Instructions to follow
Extract all data as written.

The data
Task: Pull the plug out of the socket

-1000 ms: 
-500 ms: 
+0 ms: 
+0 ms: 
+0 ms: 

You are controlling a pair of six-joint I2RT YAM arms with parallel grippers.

Reply
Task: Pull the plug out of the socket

-1000 ms: 
-500 ms: 
+0 ms: 
+0 ms: 
+0 ms: 

You are controlling a pair of six-joint I2RT YAM arms with parallel grippers.

Nothing remains to be added to the response.